---- Dataset excerpts
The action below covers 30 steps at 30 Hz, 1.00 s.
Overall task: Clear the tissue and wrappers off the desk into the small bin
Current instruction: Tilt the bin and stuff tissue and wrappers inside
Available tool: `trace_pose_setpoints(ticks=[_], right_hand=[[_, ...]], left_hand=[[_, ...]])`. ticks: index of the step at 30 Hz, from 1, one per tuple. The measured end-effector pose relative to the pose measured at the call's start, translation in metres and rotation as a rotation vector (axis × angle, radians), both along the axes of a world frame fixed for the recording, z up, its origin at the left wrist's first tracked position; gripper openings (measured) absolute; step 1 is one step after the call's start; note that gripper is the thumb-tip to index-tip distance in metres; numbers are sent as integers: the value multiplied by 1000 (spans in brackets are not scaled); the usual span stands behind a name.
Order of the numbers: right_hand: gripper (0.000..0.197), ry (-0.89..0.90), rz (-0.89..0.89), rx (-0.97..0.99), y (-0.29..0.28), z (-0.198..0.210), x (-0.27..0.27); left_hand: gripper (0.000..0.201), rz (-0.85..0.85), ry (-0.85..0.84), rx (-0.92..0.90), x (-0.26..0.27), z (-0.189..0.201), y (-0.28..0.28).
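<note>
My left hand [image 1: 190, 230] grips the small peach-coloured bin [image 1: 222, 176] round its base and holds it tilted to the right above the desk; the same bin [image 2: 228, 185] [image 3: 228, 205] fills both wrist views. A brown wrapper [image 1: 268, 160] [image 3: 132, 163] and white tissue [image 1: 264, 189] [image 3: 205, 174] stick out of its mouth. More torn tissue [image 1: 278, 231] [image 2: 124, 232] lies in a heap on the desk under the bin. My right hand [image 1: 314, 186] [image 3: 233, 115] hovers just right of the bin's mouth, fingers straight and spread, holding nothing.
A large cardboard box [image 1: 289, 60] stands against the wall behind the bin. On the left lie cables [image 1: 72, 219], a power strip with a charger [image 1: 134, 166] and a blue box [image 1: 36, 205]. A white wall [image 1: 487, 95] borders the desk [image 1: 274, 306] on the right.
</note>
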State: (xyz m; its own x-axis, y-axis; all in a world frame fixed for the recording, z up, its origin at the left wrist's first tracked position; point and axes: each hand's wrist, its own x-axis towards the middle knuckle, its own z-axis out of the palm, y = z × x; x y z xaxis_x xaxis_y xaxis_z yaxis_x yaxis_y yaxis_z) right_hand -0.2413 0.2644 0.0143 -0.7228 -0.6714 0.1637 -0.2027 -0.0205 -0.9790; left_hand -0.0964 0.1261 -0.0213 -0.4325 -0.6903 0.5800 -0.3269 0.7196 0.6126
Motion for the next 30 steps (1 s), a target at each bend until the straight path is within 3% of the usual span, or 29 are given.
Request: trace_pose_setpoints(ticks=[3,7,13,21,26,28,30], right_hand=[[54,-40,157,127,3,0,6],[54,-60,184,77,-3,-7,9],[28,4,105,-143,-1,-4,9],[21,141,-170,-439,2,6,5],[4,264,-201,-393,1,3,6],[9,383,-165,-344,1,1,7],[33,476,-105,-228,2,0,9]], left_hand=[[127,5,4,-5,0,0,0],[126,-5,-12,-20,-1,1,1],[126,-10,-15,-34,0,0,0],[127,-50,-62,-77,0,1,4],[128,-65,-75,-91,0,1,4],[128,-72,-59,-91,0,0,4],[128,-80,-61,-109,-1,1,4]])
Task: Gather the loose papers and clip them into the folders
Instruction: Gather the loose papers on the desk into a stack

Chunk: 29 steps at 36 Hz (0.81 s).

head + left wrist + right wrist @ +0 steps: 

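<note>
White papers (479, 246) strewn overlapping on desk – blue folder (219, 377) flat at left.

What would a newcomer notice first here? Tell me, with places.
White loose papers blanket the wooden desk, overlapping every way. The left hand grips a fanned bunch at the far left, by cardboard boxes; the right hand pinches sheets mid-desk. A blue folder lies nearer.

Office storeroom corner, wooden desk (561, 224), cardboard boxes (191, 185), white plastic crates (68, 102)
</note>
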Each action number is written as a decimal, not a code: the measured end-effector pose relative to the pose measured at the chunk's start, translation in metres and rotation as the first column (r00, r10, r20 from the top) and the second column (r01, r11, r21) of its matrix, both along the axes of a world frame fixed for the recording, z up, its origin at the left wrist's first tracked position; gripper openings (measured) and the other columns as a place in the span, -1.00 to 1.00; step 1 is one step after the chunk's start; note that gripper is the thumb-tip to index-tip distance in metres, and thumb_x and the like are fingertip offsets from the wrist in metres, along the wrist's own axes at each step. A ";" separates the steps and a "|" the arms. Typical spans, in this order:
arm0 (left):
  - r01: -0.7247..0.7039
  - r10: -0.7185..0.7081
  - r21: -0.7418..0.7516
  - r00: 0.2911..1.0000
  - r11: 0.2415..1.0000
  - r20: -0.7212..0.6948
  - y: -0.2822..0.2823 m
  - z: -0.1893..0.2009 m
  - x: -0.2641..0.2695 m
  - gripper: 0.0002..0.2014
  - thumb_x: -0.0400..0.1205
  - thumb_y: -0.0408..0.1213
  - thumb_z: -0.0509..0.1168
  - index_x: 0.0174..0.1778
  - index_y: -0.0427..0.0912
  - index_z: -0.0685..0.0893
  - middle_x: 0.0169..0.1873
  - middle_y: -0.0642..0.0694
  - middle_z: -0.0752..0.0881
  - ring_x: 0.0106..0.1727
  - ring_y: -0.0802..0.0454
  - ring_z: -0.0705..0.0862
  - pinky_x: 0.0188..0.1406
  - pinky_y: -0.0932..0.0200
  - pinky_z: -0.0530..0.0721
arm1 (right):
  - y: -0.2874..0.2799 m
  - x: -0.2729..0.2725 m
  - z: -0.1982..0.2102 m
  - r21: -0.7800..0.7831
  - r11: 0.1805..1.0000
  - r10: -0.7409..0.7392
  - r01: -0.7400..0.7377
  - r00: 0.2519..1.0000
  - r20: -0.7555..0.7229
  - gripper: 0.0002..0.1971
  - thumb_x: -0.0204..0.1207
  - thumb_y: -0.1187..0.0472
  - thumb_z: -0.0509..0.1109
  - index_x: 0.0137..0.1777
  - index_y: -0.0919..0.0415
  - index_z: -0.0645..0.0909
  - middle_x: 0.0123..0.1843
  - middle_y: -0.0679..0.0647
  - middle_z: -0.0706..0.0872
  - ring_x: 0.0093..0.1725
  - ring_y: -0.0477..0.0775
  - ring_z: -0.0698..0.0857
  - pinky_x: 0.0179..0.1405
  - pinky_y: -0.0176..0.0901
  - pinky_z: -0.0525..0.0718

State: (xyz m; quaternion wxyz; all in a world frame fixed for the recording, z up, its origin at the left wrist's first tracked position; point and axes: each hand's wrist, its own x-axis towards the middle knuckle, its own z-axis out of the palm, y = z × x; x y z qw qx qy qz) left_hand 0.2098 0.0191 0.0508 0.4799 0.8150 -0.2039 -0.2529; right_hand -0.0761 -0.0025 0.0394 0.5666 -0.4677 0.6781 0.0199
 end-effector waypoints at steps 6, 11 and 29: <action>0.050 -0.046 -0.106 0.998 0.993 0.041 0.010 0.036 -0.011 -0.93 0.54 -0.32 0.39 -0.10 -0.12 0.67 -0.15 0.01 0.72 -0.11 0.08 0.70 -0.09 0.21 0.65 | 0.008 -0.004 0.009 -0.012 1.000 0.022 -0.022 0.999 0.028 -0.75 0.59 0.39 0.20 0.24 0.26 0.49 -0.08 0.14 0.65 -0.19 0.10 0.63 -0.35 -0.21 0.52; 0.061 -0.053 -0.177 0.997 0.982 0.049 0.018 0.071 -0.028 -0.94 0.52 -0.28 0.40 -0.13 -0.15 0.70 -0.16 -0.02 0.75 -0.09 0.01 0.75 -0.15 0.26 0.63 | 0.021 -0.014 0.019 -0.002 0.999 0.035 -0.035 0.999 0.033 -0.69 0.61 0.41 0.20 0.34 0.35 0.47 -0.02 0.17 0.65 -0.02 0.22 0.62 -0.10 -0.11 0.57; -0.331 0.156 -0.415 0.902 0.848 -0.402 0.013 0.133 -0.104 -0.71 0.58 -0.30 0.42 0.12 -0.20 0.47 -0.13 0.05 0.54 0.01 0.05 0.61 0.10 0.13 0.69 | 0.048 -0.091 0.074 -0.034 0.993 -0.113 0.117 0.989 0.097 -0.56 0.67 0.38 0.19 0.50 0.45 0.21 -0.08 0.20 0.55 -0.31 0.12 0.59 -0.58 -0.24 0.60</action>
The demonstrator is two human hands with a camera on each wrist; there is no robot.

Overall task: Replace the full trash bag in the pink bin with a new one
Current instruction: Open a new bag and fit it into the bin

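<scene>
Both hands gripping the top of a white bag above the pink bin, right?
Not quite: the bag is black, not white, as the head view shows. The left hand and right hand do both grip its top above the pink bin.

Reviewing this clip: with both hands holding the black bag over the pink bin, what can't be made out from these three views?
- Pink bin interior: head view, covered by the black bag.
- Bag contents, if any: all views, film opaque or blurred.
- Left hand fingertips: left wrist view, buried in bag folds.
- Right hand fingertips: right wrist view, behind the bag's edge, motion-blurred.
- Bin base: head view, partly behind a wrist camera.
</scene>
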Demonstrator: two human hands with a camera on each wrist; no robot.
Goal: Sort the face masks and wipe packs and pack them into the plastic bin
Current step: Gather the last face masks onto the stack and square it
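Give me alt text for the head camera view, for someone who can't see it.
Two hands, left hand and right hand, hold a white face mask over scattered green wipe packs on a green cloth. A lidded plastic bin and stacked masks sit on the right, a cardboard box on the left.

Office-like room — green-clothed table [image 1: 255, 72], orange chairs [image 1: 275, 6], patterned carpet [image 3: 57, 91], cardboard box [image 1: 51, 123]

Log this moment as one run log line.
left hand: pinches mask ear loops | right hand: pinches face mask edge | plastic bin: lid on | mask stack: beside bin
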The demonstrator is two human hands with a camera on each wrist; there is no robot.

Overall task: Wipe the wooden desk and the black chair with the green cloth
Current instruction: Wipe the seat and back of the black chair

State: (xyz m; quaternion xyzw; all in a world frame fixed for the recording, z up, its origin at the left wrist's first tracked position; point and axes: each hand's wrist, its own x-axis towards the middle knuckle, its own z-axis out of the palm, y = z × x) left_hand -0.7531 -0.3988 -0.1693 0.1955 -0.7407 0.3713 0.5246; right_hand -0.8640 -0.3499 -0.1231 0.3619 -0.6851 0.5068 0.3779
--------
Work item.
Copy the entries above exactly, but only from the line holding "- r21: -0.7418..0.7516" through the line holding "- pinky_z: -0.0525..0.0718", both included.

Output below.
  - r21: -0.7418..0.7516
  - r00: 0.2911..1.0000
  - r11: 0.2415..1.0000
  - r20: -0.7212..0.6948
  - y: -0.2822..0.2823 m
  - z: -0.1893..0.2009 m
  - x: -0.2641..0.2695 m
  - gripper: 0.0002..0.2014
  - thumb_x: -0.0400..0.1205
  - thumb_y: -0.0408..0.1213
  - thumb_z: -0.0509..0.1168
  - index_x: 0.0174..0.1778
  - index_y: -0.0427..0.0912
  - index_z: -0.0685..0.0893
  - middle_x: 0.0169..0.1873
  - middle_y: -0.0642..0.0694
  - middle_z: -0.0752..0.0881
  - ring_x: 0.0106..0.1727
  - ring_y: -0.0802..0.0454
  - ring_z: -0.0705..0.0862
  - pinky_x: 0.0188..0.1406
  - pinky_y: -0.0932..0.0200
  - pinky_z: -0.0530..0.0721
arm1 (right):
  - y: -0.2874..0.2799 m
  - x: -0.2729..0.2725 m
  - z: -0.1982..0.2102 m
  - r21: -0.7800..0.7831
  - r11: 0.1805..1.0000
  - r10: -0.7409..0.7392
  - r01: -0.7400..0.7377
  - r00: 0.2519..1.0000
  - r20: -0.7555..0.7229
  - gripper: 0.0002..0.1971
  - thumb_x: -0.0204..0.1207
  - thumb_y: -0.1187..0.0472
  - thumb_z: -0.0509..0.1109
  - index_x: 0.0137..0.1777
  - index_y: -0.0919..0.0415
  - index_z: -0.0645..0.0909
  - middle_x: 0.0123..0.1843
  - middle_y: -0.0679..0.0647
  - middle_z: -0.0706..0.0872
  - ring_x: 0.0093..0.1725
  - ring_y: -0.0477..0.0775
  - ring_z: -0.0698..0.0857
  - pinky_x: 0.0179..0.1405
  - pinky_y: -0.0176..0.0901
  - pinky_z: -0.0525..0.0718

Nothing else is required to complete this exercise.